What you should do
Using the entries that follow, state how many lines contain the word "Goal". The response is that number and nothing more.
(Records shown)
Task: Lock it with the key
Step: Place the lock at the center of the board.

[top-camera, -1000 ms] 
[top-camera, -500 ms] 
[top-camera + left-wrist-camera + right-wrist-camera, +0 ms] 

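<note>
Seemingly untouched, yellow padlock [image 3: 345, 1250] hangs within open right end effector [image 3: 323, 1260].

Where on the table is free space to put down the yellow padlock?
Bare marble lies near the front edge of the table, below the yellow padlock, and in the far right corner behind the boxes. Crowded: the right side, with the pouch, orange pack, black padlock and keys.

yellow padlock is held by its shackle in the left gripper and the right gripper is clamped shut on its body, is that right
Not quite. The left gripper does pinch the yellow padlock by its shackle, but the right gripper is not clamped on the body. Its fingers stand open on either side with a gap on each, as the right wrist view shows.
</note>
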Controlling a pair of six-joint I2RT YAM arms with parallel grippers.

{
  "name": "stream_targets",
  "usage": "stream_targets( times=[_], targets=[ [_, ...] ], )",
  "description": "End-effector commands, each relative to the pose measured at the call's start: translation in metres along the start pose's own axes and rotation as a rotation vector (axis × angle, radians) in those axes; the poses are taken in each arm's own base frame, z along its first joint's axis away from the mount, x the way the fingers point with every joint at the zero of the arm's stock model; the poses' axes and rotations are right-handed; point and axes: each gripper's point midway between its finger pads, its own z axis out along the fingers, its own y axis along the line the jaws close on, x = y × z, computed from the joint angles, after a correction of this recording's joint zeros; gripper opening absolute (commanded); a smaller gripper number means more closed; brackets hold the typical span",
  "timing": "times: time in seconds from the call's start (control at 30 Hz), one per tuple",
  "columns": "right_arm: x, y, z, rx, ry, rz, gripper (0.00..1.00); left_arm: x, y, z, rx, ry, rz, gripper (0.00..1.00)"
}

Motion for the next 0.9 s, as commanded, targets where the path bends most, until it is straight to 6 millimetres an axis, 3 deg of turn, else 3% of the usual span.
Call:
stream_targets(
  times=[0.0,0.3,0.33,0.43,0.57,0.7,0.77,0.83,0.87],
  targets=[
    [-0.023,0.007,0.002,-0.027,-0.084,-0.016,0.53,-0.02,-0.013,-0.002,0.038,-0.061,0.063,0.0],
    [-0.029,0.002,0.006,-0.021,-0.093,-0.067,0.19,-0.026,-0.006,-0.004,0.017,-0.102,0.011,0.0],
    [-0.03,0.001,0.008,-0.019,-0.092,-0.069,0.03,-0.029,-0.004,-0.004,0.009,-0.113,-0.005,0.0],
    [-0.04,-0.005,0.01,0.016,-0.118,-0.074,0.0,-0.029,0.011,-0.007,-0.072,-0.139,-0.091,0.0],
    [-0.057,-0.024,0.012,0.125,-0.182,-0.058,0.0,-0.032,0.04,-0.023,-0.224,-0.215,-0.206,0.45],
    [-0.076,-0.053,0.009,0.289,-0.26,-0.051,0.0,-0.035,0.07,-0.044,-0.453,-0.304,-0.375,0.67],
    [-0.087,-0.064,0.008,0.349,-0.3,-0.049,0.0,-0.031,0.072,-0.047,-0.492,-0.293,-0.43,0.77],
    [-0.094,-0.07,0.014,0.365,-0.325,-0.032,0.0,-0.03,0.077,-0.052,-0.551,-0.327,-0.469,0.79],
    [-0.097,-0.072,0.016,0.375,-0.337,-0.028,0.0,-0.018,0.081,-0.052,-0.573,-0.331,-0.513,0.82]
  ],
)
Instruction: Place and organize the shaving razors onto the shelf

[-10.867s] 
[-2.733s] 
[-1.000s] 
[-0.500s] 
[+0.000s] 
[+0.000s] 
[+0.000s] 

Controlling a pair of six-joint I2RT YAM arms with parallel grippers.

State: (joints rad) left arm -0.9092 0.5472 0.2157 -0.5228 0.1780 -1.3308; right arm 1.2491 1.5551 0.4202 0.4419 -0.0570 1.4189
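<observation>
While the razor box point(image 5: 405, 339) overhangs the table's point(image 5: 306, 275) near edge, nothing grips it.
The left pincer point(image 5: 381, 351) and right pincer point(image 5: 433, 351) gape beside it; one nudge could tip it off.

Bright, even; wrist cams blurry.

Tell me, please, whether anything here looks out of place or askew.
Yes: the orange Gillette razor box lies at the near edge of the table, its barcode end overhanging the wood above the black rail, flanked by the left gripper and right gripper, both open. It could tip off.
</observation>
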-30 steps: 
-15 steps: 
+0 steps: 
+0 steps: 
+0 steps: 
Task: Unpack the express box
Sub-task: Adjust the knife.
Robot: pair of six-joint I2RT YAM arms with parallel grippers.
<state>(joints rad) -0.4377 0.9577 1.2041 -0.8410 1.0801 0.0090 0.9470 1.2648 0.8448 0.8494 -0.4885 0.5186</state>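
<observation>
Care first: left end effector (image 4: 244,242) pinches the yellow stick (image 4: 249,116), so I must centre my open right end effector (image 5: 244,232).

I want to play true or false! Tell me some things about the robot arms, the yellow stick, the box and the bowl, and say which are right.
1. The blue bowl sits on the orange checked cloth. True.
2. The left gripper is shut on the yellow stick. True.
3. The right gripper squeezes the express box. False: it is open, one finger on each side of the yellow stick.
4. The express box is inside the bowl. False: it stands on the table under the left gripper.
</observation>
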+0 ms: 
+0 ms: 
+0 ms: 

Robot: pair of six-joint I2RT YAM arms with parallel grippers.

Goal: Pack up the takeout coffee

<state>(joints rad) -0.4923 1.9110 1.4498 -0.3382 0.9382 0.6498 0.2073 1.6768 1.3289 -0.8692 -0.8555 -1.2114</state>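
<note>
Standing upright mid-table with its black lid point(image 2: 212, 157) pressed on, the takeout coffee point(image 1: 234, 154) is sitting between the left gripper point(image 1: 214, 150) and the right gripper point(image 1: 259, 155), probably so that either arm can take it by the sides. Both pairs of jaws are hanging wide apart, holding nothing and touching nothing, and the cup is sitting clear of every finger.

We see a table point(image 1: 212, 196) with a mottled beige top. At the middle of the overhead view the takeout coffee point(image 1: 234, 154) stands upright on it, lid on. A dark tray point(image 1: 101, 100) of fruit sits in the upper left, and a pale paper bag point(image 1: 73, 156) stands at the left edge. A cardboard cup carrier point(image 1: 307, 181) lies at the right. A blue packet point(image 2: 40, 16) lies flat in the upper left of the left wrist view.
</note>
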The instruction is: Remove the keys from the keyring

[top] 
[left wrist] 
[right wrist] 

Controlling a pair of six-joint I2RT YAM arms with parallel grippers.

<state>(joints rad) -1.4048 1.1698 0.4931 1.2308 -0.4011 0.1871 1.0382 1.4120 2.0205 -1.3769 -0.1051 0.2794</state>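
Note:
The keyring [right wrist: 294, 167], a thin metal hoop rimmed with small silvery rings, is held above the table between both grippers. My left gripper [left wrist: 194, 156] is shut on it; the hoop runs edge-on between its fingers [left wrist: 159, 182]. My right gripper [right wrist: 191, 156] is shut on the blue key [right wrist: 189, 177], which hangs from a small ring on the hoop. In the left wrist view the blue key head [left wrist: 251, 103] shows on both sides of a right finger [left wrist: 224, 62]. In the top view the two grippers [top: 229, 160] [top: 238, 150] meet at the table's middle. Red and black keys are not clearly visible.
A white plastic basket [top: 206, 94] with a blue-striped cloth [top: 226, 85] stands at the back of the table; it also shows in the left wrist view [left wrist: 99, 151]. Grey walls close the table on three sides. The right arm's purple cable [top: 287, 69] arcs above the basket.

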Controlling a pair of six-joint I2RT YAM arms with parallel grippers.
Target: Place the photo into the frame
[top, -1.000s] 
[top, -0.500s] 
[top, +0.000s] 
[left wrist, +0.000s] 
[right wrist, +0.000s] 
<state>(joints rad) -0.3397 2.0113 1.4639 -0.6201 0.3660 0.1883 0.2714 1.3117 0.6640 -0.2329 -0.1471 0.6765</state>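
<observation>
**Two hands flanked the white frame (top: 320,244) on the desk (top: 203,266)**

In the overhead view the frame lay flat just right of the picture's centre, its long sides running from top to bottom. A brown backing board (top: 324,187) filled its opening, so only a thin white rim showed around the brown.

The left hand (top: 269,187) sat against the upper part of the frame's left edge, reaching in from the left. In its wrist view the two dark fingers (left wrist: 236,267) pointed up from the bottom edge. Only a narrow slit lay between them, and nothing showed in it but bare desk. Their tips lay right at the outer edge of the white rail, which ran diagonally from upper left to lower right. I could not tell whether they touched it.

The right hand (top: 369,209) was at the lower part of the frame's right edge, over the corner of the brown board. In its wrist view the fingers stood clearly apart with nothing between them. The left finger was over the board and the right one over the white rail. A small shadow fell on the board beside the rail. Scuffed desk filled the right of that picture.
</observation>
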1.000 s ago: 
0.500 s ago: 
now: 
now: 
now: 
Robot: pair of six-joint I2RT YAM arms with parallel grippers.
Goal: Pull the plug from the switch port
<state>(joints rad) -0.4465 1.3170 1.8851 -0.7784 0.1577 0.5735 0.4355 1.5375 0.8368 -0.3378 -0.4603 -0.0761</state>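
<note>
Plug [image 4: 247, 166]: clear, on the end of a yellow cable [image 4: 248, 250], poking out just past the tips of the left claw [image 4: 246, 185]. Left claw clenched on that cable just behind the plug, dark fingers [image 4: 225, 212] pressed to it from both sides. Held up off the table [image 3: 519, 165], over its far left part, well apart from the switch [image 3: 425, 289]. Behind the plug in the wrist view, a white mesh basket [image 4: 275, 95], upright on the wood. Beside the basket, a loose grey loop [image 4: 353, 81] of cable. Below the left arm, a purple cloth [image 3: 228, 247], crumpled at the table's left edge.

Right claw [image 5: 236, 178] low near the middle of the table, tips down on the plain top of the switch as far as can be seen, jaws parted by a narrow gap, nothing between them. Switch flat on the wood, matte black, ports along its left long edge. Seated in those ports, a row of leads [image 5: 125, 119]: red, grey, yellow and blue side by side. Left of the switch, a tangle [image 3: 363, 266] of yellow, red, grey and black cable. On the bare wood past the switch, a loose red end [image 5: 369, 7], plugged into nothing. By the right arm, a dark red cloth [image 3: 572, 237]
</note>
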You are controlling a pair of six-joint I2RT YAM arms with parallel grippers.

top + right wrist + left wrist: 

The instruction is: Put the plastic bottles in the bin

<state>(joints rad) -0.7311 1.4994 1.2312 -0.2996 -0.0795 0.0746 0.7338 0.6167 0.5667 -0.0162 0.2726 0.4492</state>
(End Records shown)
Answer to this problem
2